• _TASK OBJECTIVE_
Beneath this task are records; count the lines among them that contain the word "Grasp" and answer with the number only.
===== RECORDS PROVIDED =====
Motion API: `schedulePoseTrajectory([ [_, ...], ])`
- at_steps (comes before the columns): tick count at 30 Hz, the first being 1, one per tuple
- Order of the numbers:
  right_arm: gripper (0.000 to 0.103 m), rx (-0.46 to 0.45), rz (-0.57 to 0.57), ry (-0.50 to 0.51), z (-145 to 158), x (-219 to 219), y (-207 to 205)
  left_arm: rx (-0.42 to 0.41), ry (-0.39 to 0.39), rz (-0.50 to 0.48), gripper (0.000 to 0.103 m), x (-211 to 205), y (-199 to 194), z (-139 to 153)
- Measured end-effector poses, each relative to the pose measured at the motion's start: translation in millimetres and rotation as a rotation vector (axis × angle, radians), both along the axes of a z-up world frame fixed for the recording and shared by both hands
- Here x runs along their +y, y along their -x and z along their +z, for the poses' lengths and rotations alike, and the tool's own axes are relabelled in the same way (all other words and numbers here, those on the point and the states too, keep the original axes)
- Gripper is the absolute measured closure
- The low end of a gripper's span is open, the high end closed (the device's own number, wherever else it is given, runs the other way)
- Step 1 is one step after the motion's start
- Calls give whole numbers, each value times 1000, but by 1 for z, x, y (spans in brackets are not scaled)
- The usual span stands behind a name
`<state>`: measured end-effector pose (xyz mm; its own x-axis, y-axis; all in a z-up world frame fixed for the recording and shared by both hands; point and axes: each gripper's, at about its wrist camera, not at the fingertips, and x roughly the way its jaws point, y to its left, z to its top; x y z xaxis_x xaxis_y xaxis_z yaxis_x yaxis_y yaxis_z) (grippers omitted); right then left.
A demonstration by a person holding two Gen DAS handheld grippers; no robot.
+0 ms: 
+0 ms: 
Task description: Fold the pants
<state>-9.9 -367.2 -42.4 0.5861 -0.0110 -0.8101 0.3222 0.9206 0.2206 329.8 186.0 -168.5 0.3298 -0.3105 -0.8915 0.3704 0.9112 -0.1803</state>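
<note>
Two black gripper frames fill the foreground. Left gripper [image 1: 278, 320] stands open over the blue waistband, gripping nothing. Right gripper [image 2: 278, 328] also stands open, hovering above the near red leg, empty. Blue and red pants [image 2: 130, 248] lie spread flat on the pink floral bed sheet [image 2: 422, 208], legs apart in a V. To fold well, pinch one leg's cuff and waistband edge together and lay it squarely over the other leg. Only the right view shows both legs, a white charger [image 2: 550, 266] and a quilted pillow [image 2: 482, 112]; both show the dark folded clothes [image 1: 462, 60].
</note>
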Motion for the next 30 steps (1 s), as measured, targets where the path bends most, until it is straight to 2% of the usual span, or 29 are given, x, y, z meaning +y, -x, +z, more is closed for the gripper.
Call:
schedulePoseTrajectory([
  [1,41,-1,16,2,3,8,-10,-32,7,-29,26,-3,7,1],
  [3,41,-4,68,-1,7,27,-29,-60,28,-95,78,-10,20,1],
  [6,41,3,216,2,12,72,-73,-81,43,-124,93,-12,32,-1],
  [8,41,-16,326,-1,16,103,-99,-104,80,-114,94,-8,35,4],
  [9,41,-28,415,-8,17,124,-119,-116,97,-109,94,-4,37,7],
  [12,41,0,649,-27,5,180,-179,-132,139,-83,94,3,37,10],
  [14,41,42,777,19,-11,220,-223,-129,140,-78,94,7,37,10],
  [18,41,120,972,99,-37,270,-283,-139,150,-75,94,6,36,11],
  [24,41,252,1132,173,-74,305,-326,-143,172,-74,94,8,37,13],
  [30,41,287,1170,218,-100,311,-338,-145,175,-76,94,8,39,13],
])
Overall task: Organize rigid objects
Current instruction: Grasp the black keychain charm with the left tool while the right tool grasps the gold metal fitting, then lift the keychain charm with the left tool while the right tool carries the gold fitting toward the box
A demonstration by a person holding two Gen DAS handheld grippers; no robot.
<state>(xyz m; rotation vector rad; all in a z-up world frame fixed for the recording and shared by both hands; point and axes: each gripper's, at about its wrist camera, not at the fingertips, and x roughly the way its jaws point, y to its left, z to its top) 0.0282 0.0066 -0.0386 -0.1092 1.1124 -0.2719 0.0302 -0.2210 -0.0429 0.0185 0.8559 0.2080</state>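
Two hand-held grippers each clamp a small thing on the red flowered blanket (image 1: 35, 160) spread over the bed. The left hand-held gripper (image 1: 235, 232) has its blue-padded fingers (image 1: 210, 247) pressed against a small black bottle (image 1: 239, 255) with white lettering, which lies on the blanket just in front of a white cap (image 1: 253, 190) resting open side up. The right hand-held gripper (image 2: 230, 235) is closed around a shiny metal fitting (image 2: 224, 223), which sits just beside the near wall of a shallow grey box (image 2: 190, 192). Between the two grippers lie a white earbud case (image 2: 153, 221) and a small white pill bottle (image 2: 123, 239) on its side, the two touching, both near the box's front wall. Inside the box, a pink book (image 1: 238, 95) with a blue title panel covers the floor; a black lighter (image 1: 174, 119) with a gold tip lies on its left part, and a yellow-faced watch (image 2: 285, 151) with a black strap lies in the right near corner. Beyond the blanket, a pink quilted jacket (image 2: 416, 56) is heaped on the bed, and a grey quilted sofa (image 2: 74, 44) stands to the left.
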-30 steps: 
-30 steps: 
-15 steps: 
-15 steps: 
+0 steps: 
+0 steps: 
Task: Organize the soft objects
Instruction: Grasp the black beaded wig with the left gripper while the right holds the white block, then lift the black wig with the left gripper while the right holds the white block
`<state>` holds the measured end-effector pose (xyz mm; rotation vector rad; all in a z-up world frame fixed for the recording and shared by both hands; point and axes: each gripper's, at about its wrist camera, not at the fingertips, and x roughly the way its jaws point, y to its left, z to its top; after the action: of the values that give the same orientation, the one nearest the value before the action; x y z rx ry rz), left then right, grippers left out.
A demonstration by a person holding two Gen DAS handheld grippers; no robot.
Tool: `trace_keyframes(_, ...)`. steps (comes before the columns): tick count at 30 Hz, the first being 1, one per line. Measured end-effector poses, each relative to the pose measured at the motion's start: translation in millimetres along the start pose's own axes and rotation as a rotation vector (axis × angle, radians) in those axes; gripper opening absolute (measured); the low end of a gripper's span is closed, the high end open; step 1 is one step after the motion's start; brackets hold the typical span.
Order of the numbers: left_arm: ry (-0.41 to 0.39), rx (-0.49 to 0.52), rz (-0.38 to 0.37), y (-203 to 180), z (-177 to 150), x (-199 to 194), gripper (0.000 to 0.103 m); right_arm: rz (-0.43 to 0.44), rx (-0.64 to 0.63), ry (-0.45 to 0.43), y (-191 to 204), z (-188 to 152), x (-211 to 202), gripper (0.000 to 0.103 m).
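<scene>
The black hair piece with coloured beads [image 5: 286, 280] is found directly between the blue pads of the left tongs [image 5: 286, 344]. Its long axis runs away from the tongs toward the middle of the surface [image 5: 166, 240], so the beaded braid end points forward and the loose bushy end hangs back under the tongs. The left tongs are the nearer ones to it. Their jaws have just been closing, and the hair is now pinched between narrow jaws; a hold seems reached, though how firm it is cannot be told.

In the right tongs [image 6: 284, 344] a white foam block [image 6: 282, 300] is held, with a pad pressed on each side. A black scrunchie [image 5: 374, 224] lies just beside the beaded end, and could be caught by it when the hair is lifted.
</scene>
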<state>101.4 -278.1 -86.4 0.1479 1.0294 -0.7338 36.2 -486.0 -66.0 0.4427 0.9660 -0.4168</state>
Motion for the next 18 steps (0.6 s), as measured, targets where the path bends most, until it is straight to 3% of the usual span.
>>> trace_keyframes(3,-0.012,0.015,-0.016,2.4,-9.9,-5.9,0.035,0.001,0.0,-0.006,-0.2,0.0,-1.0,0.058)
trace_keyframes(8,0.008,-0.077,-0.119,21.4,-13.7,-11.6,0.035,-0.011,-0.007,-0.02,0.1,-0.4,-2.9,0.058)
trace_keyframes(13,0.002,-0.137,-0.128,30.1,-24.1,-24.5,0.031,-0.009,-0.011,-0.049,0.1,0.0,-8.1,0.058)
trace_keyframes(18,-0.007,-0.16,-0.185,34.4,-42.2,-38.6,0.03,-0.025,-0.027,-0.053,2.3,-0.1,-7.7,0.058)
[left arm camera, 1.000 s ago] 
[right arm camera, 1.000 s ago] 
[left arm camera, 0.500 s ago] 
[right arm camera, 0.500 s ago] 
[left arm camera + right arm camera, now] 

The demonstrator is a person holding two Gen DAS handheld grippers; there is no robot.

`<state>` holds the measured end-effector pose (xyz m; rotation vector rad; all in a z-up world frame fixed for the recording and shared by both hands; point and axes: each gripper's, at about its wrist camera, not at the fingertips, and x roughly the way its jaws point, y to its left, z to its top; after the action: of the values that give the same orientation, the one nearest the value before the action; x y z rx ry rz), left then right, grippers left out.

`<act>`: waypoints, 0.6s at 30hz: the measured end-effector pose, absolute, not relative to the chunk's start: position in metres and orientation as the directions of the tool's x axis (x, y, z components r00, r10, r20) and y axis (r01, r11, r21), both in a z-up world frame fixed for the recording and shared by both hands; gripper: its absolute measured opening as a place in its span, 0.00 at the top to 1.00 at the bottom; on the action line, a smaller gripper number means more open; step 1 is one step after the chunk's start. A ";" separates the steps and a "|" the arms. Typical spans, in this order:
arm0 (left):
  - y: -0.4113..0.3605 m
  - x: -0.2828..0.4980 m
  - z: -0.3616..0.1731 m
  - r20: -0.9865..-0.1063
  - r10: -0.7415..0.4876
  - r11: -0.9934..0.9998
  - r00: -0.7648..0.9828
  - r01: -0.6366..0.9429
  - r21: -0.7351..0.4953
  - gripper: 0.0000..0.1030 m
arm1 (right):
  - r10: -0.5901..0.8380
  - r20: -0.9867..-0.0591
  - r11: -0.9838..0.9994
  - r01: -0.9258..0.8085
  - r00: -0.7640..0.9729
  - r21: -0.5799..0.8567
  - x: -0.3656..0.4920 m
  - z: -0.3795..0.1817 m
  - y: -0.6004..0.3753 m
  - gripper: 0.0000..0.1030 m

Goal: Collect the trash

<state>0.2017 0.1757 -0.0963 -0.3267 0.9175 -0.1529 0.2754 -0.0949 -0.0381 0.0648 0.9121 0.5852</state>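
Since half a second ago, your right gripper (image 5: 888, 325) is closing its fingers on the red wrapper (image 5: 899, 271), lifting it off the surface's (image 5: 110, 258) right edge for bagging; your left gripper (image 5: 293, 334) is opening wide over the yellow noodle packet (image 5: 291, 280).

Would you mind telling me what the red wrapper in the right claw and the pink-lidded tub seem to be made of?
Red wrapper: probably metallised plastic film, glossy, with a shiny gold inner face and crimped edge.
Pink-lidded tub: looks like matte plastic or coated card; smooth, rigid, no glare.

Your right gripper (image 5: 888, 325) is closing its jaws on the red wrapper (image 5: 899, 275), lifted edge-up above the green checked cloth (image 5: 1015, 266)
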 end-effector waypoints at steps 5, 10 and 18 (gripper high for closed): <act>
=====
• _ANSWER BELOW_
2